TASK: All of the data below should be copied exactly as it stands.

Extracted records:
+ + + +

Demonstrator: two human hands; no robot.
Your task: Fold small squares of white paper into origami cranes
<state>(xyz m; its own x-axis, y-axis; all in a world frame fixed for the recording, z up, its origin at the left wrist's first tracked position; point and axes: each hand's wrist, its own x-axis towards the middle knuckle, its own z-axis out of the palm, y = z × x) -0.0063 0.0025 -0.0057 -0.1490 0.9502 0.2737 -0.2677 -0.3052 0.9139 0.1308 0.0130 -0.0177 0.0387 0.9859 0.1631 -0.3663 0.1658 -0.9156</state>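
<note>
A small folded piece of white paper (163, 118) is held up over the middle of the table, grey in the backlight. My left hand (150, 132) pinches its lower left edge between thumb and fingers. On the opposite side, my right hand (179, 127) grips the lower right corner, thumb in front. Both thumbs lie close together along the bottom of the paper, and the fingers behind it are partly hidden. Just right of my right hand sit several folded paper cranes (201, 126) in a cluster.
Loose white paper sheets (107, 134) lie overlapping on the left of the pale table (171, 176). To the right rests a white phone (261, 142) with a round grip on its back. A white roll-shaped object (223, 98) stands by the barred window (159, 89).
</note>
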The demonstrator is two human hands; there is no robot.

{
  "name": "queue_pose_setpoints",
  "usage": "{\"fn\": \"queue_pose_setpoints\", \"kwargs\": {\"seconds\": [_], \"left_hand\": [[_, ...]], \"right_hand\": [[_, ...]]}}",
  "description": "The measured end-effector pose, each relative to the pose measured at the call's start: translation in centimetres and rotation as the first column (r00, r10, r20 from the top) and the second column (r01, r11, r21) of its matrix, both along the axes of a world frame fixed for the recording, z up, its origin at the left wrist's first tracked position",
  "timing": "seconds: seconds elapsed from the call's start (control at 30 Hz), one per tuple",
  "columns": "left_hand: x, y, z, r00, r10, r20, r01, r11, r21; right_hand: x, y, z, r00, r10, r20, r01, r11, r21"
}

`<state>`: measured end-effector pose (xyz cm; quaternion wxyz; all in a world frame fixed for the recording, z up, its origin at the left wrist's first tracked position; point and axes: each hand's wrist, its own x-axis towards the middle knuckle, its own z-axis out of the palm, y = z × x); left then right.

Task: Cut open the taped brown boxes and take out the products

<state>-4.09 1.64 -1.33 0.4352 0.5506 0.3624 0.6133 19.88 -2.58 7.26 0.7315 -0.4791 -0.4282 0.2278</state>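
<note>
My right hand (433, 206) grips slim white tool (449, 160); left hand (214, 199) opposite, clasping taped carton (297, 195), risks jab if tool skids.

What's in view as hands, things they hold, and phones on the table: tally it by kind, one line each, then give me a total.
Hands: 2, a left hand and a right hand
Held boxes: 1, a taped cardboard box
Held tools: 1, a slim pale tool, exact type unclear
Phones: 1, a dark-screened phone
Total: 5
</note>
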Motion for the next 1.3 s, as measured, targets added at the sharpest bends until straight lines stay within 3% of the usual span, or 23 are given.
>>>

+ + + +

YOUR SOLUTION:
Demonstrator: two human hands; no robot.
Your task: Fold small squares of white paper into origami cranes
<state>(xyz m; its own x-axis, y-axis; all in a world frame fixed for the recording, z up, its origin at the left wrist's first tracked position; point and axes: each hand's wrist, its own x-axis towards the middle knuckle, its own z-axis out of the palm, y = z × x) -0.0063 0.0025 -0.0057 -0.1490 0.9502 0.2737 -0.2677 -0.3052 0.9139 0.1308 0.0130 -0.0177 0.0387 0.9859 0.1631 -0.3663 0.1658 -0.9156</state>
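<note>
A small folded piece of white paper (163, 118) is held up over the middle of the table, grey in the backlight. My left hand (150, 132) pinches its lower left edge between thumb and fingers. On the opposite side, my right hand (179, 127) grips the lower right corner, thumb in front. Both thumbs lie close together along the bottom of the paper, and the fingers behind it are partly hidden. Just right of my right hand sit several folded paper cranes (201, 126) in a cluster.
Loose white paper sheets (107, 134) lie overlapping on the left of the pale table (171, 176). To the right rests a white phone (261, 142) with a round grip on its back. A white roll-shaped object (223, 98) stands by the barred window (159, 89).
</note>
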The demonstrator is two human hands; there is no robot.

{
  "name": "queue_pose_setpoints",
  "usage": "{\"fn\": \"queue_pose_setpoints\", \"kwargs\": {\"seconds\": [_], \"left_hand\": [[_, ...]], \"right_hand\": [[_, ...]]}}",
  "description": "The measured end-effector pose, each relative to the pose measured at the call's start: translation in centimetres and rotation as the first column (r00, r10, r20 from the top) and the second column (r01, r11, r21) of its matrix, both along the axes of a world frame fixed for the recording, z up, its origin at the left wrist's first tracked position",
  "timing": "seconds: seconds elapsed from the call's start (control at 30 Hz), one per tuple",
  "columns": "left_hand: x, y, z, r00, r10, r20, r01, r11, r21; right_hand: x, y, z, r00, r10, r20, r01, r11, r21"
}

`<state>`: measured end-effector pose (xyz cm; quaternion wxyz; all in a world frame fixed for the recording, z up, its origin at the left wrist's first tracked position; point and axes: each hand's wrist, its own x-axis towards the middle knuckle, its own z-axis out of the palm, y = z × x); left then right.

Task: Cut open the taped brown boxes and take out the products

<state>-4.09 1.64 -1.33 0.4352 0.5506 0.3624 0.6133 19.88 -2.58 7.26 0.7315 -0.4791 -0.4282 0.2278</state>
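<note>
My right hand (433, 206) grips slim white tool (449, 160); left hand (214, 199) opposite, clasping taped carton (297, 195), risks jab if tool skids.

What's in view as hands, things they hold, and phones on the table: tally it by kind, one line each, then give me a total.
Hands: 2, a left hand and a right hand
Held boxes: 1, a taped cardboard box
Held tools: 1, a slim pale tool, exact type unclear
Phones: 1, a dark-screened phone
Total: 5
</note>
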Motion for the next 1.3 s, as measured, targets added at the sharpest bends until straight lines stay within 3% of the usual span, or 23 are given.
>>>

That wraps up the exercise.